In einem Land, in dem viele zwar die Buchstaben zu erkennen und ihren Namen zu schreiben vermögen, den Sinn längerer Texte aber nicht verstehen können, wirken die Fähigkeiten Marcelos oft wie Wunder. Ein brillanter Professor, der abends immer mit im Wohnzimmer sitzt und den jeder mit dem Vornamen ruft – das imponierte nachhaltig, hinterließ Spuren und Wahlbereitschaft. Seine Kandidatur als Präsident war ein Kinderspiel, die Konkurrenten hatten allenfalls ein Zehntel seiner öffentlichen Projektion und Autorität.

Als ich 1989 Marcelo zum ersten Mal traf, gehörte ich zu einer Gruppe von Jurastudenten, die er als damaliger Vorsitzender der juristischen Fakultät in Lissabon in den Präsidentenpalast am Tejo-Ufer mitnahm, um dem damaligen Oberhaupt Mário Soares die Hand zu drücken. Das tat Marcelo jedes Jahr mit den Erstsemestern – wir sollten sehen, welcher Elite wir angehörten und wo der Weg enden konnte: händeschüttelnd mit dem Präsidenten und, später, händeschüttelnd als Präsident.

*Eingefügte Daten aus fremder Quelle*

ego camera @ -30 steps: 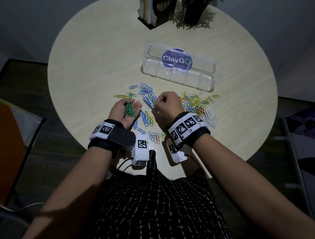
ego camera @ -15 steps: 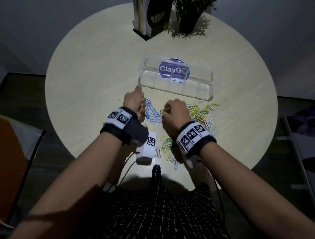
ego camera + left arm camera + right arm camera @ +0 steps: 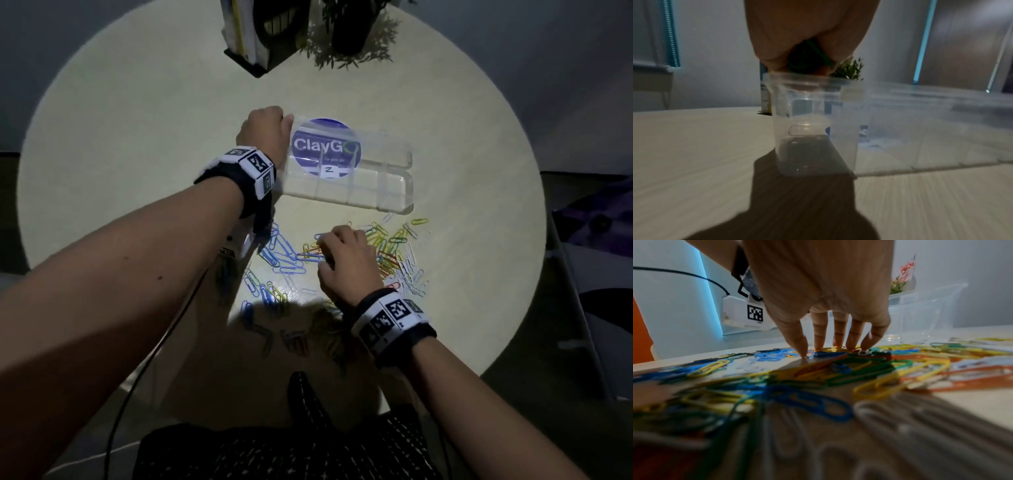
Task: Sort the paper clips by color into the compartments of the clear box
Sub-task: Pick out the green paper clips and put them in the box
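The clear box (image 3: 394, 192) lies open across the table's middle, its lid bearing a blue sticker. My left hand (image 3: 263, 133) is at the box's left end. In the left wrist view its curled fingers (image 3: 772, 53) hold a bunch of green paper clips (image 3: 809, 55) right above the end compartment (image 3: 807, 113). Loose paper clips (image 3: 394, 246) of mixed colors are spread in front of the box, with a blue cluster (image 3: 281, 253) at the left. My right hand (image 3: 346, 260) rests on this pile, fingertips (image 3: 867, 345) down on the clips (image 3: 838, 368), holding nothing that I can see.
A black holder with papers (image 3: 253, 34) and a potted plant (image 3: 349, 31) stand at the table's far edge. A cable (image 3: 164, 342) hangs from my left wrist. The round table's near edge (image 3: 445, 394) is close to my body.
My left hand closed round the green clips and carried them from the pile up to the box's left end. My right hand stayed on the pile, shifting slightly.
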The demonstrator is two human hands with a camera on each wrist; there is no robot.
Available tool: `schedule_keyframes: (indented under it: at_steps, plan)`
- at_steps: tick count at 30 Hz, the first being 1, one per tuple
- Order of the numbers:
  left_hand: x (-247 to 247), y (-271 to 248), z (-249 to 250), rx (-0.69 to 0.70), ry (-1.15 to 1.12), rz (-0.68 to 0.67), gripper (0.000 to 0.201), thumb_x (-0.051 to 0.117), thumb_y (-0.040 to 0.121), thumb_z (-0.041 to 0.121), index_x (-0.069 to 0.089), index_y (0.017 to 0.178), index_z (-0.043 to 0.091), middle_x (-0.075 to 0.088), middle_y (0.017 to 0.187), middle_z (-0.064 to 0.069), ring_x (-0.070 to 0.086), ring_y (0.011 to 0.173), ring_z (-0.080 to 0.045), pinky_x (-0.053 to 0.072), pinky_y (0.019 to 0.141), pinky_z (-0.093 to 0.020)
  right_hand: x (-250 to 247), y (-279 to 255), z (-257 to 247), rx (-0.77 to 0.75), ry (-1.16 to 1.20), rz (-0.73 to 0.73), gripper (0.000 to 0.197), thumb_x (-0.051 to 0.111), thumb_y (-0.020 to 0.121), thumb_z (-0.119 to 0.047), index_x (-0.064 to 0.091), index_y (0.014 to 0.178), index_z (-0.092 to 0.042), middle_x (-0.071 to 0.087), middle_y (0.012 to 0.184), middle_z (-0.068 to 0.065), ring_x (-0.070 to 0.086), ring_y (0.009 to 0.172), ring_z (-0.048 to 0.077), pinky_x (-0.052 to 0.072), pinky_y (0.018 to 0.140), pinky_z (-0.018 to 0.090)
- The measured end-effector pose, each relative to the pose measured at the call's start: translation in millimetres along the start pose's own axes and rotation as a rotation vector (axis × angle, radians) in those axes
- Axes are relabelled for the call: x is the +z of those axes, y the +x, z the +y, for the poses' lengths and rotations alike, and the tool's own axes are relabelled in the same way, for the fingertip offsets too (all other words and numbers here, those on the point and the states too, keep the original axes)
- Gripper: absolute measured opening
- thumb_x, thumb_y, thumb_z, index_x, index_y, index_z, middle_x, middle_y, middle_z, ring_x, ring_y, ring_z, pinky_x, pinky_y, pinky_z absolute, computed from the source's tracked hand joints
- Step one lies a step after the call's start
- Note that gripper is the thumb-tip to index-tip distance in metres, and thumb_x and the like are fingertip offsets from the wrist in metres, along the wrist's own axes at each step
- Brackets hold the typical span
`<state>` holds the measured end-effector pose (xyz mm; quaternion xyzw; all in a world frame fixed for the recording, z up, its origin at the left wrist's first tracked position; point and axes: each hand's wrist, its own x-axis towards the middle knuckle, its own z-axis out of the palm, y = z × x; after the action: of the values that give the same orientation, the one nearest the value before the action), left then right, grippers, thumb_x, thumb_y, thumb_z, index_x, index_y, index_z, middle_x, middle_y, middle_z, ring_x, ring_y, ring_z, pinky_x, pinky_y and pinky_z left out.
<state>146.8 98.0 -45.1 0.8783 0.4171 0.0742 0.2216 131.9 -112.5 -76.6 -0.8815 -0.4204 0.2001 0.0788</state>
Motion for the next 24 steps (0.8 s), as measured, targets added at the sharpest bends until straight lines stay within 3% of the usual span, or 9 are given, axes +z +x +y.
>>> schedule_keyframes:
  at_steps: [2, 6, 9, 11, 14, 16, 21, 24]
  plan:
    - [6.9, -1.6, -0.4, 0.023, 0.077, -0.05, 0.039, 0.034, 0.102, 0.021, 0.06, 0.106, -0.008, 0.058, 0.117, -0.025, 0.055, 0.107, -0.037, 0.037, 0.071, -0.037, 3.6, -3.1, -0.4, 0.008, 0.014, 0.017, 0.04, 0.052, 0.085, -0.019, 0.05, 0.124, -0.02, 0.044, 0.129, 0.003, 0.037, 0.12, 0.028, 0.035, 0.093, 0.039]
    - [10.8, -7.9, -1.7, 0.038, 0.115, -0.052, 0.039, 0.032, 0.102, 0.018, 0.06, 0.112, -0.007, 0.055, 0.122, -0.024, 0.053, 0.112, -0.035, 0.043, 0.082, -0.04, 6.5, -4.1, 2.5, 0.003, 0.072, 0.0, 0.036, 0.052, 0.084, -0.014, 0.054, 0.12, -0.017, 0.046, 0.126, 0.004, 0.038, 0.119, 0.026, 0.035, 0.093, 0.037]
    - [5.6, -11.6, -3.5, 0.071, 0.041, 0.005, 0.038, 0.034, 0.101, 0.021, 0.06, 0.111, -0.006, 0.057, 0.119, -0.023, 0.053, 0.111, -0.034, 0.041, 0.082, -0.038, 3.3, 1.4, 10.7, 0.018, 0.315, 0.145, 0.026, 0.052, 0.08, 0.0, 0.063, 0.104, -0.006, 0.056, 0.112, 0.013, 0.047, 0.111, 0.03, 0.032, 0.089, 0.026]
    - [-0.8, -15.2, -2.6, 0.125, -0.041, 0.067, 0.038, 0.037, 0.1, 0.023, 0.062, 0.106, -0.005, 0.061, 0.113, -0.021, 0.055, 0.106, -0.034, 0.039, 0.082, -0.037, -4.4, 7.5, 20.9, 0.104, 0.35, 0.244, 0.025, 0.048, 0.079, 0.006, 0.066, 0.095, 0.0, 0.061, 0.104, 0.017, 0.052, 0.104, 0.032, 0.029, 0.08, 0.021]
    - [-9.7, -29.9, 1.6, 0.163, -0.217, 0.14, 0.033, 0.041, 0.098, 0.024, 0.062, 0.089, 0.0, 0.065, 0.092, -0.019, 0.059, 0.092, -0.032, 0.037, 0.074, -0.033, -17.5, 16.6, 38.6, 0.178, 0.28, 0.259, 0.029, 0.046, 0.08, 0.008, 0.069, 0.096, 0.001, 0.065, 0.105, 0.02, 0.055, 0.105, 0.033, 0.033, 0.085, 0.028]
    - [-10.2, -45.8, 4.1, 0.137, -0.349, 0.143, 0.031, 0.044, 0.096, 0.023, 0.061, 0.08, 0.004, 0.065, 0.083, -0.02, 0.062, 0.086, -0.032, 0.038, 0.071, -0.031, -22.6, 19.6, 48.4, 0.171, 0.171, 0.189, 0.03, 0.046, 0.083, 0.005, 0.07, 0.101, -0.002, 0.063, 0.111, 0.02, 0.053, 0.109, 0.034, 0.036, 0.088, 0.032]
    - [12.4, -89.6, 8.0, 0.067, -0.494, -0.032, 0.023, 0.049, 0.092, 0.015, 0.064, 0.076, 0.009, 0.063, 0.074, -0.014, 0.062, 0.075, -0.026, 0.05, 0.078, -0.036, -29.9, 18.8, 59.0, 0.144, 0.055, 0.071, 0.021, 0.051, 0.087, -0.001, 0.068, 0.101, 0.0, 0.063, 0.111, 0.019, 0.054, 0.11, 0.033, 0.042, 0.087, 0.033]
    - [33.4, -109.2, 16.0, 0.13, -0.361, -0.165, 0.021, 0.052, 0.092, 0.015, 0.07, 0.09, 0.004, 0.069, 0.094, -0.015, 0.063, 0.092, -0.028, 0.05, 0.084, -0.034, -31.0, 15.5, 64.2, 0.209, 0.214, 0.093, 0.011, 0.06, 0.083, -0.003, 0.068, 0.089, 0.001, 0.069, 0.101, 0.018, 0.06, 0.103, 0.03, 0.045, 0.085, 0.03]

So volksnah Marcelo sich gibt, ihm ist sehr wohl bewusst, dass das Land schon immer von einer Kaste regiert wurde. Und dass es weiter von dieser Kaste regiert wird. „Das ist eins unserer Probleme und unsere Stärke“, sagte er damals. „Hier in Portugal sind wir alle Cousins.“

Zwei Drittel der Minister und Regierungschefs Portugals sind Juristen, die in Coimbra oder, wie der aktuelle sozialdemokratische Regierungschef António Costa, in Lissabon studiert haben. Drei der vier letzten Staatspräsidenten entstammen der juristischen Fakultät der Hauptstadt. Schon Diktator Salazar und dessen gleichgesinnter Nachfolger Marcelo Caetano waren Jura-Professoren. Caetano, Regierungschef bis zur Nelkenrevolution 1974 und dann ins Exil nach Brasilien geflüchtet, gehörte zum engsten Freundeskreis der Familie von Marcelo Rebelo de Sousa, war Trauzeuge von dessen Eltern und ein enger Vertrauter des Vaters. Ihm zu Ehren trägt Rebelo de Sousa den Vornamen Marcelo. Die Elite in Lissabon ist ein verschworener Kreis.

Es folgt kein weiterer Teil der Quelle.